Task to complete: Give back the material word for word, every line included.

Input data:
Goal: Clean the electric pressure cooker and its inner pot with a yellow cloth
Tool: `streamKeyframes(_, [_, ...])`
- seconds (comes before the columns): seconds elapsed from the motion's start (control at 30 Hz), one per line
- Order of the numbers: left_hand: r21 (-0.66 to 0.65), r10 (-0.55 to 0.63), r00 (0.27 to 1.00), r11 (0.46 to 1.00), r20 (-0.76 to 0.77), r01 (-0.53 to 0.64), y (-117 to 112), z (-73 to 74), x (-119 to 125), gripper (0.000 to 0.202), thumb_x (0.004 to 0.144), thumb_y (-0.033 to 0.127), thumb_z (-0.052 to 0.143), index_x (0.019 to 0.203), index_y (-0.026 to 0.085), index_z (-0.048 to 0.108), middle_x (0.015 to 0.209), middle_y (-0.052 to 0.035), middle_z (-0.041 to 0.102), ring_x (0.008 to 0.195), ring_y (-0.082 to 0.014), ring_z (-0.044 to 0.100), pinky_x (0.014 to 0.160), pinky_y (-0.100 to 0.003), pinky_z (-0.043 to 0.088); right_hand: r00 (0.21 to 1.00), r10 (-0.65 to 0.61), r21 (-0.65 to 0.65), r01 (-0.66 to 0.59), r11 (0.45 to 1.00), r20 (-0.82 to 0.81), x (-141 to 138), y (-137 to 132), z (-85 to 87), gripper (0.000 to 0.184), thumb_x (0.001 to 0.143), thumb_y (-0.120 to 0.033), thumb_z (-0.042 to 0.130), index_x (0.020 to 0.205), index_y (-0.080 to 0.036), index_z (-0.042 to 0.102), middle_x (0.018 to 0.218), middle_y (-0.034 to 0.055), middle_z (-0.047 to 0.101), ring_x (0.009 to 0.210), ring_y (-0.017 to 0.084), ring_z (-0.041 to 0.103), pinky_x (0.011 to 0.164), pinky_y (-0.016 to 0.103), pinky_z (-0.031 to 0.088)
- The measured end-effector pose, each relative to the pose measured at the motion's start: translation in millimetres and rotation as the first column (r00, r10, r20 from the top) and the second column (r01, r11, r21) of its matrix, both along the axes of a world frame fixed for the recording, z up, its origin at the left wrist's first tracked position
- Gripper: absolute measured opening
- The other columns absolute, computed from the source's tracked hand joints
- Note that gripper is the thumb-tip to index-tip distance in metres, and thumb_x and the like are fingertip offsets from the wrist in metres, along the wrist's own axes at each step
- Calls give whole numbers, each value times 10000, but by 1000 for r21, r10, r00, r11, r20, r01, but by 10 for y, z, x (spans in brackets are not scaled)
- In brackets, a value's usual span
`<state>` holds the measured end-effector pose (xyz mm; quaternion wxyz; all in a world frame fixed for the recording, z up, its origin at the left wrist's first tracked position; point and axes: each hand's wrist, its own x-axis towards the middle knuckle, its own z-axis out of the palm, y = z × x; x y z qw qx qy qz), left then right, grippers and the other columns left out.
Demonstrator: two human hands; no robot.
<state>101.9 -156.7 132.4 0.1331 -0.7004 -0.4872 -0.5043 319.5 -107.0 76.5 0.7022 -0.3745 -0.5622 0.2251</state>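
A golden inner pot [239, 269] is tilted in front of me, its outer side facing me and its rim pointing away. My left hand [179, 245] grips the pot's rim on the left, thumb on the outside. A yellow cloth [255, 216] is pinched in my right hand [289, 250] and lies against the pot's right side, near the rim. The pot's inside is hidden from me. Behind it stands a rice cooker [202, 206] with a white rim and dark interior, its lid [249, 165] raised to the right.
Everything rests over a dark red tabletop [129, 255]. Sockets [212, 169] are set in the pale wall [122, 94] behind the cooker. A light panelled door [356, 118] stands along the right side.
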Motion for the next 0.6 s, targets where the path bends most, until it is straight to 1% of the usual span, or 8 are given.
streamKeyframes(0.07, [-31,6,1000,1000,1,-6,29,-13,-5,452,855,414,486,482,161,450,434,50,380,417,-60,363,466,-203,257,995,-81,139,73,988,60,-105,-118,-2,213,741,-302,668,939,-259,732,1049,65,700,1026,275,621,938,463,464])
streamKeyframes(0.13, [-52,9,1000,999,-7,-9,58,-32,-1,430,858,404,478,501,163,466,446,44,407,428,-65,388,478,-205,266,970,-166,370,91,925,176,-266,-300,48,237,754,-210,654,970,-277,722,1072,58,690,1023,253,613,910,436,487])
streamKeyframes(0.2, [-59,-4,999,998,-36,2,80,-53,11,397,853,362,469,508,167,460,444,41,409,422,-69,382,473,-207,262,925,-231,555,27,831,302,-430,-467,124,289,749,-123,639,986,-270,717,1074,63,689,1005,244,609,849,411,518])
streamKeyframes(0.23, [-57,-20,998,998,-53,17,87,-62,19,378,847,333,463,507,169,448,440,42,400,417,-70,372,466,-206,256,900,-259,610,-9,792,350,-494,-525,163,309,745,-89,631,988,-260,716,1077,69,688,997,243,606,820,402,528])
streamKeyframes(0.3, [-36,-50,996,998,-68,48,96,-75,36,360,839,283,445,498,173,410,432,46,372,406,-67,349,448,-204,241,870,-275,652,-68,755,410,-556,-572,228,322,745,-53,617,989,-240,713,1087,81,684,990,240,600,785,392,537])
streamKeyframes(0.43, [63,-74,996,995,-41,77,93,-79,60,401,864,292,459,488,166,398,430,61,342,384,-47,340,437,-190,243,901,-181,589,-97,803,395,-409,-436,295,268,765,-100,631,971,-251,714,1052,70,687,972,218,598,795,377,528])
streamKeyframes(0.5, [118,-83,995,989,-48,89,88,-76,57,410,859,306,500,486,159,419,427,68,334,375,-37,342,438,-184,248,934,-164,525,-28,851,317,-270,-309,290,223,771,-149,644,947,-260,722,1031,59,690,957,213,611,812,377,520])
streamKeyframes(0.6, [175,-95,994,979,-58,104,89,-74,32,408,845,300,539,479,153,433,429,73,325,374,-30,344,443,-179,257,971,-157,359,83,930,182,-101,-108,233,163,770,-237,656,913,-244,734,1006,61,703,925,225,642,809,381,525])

Task response:
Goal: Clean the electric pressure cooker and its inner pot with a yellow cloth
Tool: `streamKeyframes(_, [_, ...])`
- seconds (comes before the columns): seconds elapsed from the motion's start (control at 30 Hz), one per line
- Order of the numbers: left_hand: r21 (-0.66 to 0.65), r10 (-0.55 to 0.63), r00 (0.27 to 1.00), r11 (0.46 to 1.00), r20 (-0.76 to 0.77), r01 (-0.53 to 0.64), y (-117 to 112), z (-73 to 74), x (-119 to 125), gripper (0.000 to 0.202), thumb_x (0.004 to 0.144), thumb_y (-0.033 to 0.127), thumb_z (-0.052 to 0.143), index_x (0.019 to 0.203), index_y (-0.026 to 0.085), index_z (-0.048 to 0.108), middle_x (0.015 to 0.209), middle_y (-0.052 to 0.035), middle_z (-0.041 to 0.102), ring_x (0.008 to 0.195), ring_y (-0.082 to 0.014), ring_z (-0.044 to 0.100), pinky_x (0.014 to 0.160), pinky_y (-0.100 to 0.003), pinky_z (-0.043 to 0.088); right_hand: r00 (0.21 to 1.00), r10 (-0.65 to 0.61), r21 (-0.65 to 0.65), r01 (-0.66 to 0.59), r11 (0.45 to 1.00), r20 (-0.82 to 0.81), x (-141 to 138), y (-137 to 132), z (-85 to 87), gripper (0.000 to 0.184), thumb_x (0.001 to 0.143), thumb_y (-0.120 to 0.033), thumb_z (-0.042 to 0.130), index_x (0.020 to 0.205), index_y (-0.080 to 0.036), index_z (-0.042 to 0.102), middle_x (0.018 to 0.218), middle_y (-0.034 to 0.055), middle_z (-0.047 to 0.101), ring_x (0.009 to 0.210), ring_y (-0.017 to 0.084), ring_z (-0.041 to 0.103), pinky_x (0.011 to 0.164), pinky_y (-0.016 to 0.103), pinky_z (-0.031 to 0.088)
- The measured end-effector pose, each relative to the pose measured at the motion's start: translation in millimetres and rotation as the first column (r00, r10, r20 from the top) and the second column (r01, r11, r21) of its matrix, both along the axes of a world frame fixed for the recording, z up, its origin at the left wrist's first tracked position
- Gripper: absolute measured opening
- The other columns absolute, computed from the source's tracked hand joints
- Note that gripper is the thumb-tip to index-tip distance in metres, and thumb_x and the like are fingertip offsets from the wrist in metres, along the wrist's own axes at each step
- Calls give whole numbers, each value times 10000, but by 1000 for r21, r10, r00, r11, r20, r01, but by 10 for y, z, x (spans in brackets are not scaled)
- In brackets, a value's usual span
`<state>` holds the measured end-effector pose (xyz mm; quaternion wxyz; all in a world frame fixed for the recording, z up, its origin at the left wrist's first tracked position; point and axes: each hand's wrist, its own x-axis towards the middle knuckle, its own z-axis out of the palm, y = z × x; x y z qw qx qy qz), left then right, grippers and the other columns left out.
Demonstrator: two human hands; no robot.
<state>101.9 -156.7 132.4 0.1331 -0.7004 -0.4872 -0.5043 319.5 -107.0 76.5 0.7022 -0.3745 -0.5622 0.2251</state>
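A golden inner pot [239, 269] is tilted in front of me, its outer side facing me and its rim pointing away. My left hand [179, 245] grips the pot's rim on the left, thumb on the outside. A yellow cloth [255, 216] is pinched in my right hand [289, 250] and lies against the pot's right side, near the rim. The pot's inside is hidden from me. Behind it stands a rice cooker [202, 206] with a white rim and dark interior, its lid [249, 165] raised to the right.
Everything rests over a dark red tabletop [129, 255]. Sockets [212, 169] are set in the pale wall [122, 94] behind the cooker. A light panelled door [356, 118] stands along the right side.
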Motion for the next 0.6 s, targets where the path bends most, until it is straight to 1% of the usual span, or 8 are given.
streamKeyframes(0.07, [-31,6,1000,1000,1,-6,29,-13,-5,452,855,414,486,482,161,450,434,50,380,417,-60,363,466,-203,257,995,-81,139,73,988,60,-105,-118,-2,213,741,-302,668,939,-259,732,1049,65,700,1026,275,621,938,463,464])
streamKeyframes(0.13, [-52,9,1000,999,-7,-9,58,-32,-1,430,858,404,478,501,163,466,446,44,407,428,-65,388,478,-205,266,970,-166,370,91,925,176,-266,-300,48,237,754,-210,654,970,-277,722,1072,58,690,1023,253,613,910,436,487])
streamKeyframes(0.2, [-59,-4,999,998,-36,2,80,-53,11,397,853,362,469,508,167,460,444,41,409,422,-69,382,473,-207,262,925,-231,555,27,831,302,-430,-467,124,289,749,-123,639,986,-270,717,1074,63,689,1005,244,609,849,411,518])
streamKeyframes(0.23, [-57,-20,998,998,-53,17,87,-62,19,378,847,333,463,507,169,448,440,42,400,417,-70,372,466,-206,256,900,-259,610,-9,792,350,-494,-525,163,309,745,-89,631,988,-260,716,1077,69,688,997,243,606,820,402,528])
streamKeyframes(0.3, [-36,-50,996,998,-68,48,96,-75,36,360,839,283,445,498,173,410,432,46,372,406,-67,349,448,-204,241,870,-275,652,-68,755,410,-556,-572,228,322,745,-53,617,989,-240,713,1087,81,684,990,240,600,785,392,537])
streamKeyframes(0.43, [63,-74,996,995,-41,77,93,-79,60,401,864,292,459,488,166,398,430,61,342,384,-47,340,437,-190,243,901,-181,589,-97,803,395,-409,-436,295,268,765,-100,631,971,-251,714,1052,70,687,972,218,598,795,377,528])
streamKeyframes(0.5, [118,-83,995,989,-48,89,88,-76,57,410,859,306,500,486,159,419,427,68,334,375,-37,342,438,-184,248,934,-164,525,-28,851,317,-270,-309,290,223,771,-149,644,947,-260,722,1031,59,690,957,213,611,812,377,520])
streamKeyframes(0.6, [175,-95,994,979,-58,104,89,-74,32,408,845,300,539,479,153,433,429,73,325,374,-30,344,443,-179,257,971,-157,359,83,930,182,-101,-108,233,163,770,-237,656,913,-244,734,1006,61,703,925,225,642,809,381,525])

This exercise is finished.